| TASK ITEM |
Repeat the records exactly. Every line must match.

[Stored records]
★ ★ ★

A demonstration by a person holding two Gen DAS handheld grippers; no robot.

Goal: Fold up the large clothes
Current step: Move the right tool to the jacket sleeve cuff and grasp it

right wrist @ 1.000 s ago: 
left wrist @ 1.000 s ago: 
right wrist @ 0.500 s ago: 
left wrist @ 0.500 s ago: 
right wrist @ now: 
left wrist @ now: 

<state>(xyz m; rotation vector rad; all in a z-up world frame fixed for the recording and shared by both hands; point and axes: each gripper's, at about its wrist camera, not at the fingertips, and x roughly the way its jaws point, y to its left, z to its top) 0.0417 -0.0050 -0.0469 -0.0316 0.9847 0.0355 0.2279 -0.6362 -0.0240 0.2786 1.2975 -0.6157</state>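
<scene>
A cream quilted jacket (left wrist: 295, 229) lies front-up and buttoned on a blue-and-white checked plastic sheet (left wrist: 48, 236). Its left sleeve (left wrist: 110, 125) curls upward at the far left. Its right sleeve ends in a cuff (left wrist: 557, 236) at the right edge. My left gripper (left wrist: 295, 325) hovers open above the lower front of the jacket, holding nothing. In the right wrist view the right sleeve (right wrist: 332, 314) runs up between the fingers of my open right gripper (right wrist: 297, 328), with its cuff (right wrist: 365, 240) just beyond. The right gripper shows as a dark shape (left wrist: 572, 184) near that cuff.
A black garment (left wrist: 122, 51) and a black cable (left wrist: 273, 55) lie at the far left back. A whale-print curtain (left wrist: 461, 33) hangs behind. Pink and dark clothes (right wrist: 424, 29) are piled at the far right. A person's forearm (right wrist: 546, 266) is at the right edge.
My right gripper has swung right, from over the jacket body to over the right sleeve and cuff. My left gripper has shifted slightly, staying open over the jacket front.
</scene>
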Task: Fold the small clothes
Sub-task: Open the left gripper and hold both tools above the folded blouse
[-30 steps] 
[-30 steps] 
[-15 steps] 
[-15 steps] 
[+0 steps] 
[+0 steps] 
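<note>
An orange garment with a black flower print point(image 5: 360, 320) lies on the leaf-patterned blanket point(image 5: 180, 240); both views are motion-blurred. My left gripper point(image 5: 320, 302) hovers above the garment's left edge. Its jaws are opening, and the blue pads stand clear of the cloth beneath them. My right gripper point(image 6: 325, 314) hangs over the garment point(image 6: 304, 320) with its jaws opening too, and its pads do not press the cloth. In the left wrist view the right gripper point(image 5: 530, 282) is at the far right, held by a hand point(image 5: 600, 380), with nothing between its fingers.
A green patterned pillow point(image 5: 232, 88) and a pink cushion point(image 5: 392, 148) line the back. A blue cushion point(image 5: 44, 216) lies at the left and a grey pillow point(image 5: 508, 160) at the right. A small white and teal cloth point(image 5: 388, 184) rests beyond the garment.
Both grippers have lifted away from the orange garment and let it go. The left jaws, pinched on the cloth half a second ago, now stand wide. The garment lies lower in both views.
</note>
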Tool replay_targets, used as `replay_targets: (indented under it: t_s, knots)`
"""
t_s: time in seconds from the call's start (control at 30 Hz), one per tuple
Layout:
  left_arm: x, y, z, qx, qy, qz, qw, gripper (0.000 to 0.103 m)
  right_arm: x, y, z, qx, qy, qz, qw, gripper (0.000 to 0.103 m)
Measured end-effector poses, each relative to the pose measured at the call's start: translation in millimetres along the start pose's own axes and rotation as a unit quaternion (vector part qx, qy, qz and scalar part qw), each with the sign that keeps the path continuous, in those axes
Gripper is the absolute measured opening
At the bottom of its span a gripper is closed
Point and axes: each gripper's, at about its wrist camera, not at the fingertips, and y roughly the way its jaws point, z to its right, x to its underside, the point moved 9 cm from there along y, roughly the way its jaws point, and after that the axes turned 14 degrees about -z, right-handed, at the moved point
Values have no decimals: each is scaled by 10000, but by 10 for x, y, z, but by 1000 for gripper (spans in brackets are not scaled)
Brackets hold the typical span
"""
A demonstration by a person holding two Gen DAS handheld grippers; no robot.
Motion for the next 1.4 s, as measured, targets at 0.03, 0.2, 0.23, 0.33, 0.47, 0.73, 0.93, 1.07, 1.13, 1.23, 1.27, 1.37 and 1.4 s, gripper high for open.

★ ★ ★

| OUTPUT BELOW |
A demonstration by a person holding two Gen DAS handheld grippers; no robot.

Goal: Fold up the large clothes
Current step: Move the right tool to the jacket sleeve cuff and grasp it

right wrist @ 1.000 s ago: 
left wrist @ 1.000 s ago: 
right wrist @ 0.500 s ago: 
left wrist @ 0.500 s ago: 
right wrist @ now: 
left wrist @ now: 

<state>(xyz m; rotation vector rad; all in a z-up world frame fixed for the recording and shared by both hands; point and axes: each gripper's, at about its wrist camera, not at the fingertips, and x roughly the way its jaws point, y to its left, z to its top) 0.0417 -0.0050 -0.0469 -0.0316 0.9847 0.0355 0.2279 -0.6362 -0.0240 0.2786 1.2975 -0.6157</state>
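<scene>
A cream quilted jacket (left wrist: 295, 229) lies front-up and buttoned on a blue-and-white checked plastic sheet (left wrist: 48, 236). Its left sleeve (left wrist: 110, 125) curls upward at the far left. Its right sleeve ends in a cuff (left wrist: 557, 236) at the right edge. My left gripper (left wrist: 295, 325) hovers open above the lower front of the jacket, holding nothing. In the right wrist view the right sleeve (right wrist: 332, 314) runs up between the fingers of my open right gripper (right wrist: 297, 328), with its cuff (right wrist: 365, 240) just beyond. The right gripper shows as a dark shape (left wrist: 572, 184) near that cuff.
A black garment (left wrist: 122, 51) and a black cable (left wrist: 273, 55) lie at the far left back. A whale-print curtain (left wrist: 461, 33) hangs behind. Pink and dark clothes (right wrist: 424, 29) are piled at the far right. A person's forearm (right wrist: 546, 266) is at the right edge.
My right gripper has swung right, from over the jacket body to over the right sleeve and cuff. My left gripper has shifted slightly, staying open over the jacket front.
</scene>
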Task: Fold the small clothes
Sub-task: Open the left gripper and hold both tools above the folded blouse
[-30 steps] 
[-30 steps] 
[-15 steps] 
[-15 steps] 
[+0 steps] 
[+0 steps] 
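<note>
An orange garment with a black flower print point(image 5: 360, 320) lies on the leaf-patterned blanket point(image 5: 180, 240); both views are motion-blurred. My left gripper point(image 5: 320, 302) hovers above the garment's left edge. Its jaws are opening, and the blue pads stand clear of the cloth beneath them. My right gripper point(image 6: 325, 314) hangs over the garment point(image 6: 304, 320) with its jaws opening too, and its pads do not press the cloth. In the left wrist view the right gripper point(image 5: 530, 282) is at the far right, held by a hand point(image 5: 600, 380), with nothing between its fingers.
A green patterned pillow point(image 5: 232, 88) and a pink cushion point(image 5: 392, 148) line the back. A blue cushion point(image 5: 44, 216) lies at the left and a grey pillow point(image 5: 508, 160) at the right. A small white and teal cloth point(image 5: 388, 184) rests beyond the garment.
Both grippers have lifted away from the orange garment and let it go. The left jaws, pinched on the cloth half a second ago, now stand wide. The garment lies lower in both views.
</note>
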Tool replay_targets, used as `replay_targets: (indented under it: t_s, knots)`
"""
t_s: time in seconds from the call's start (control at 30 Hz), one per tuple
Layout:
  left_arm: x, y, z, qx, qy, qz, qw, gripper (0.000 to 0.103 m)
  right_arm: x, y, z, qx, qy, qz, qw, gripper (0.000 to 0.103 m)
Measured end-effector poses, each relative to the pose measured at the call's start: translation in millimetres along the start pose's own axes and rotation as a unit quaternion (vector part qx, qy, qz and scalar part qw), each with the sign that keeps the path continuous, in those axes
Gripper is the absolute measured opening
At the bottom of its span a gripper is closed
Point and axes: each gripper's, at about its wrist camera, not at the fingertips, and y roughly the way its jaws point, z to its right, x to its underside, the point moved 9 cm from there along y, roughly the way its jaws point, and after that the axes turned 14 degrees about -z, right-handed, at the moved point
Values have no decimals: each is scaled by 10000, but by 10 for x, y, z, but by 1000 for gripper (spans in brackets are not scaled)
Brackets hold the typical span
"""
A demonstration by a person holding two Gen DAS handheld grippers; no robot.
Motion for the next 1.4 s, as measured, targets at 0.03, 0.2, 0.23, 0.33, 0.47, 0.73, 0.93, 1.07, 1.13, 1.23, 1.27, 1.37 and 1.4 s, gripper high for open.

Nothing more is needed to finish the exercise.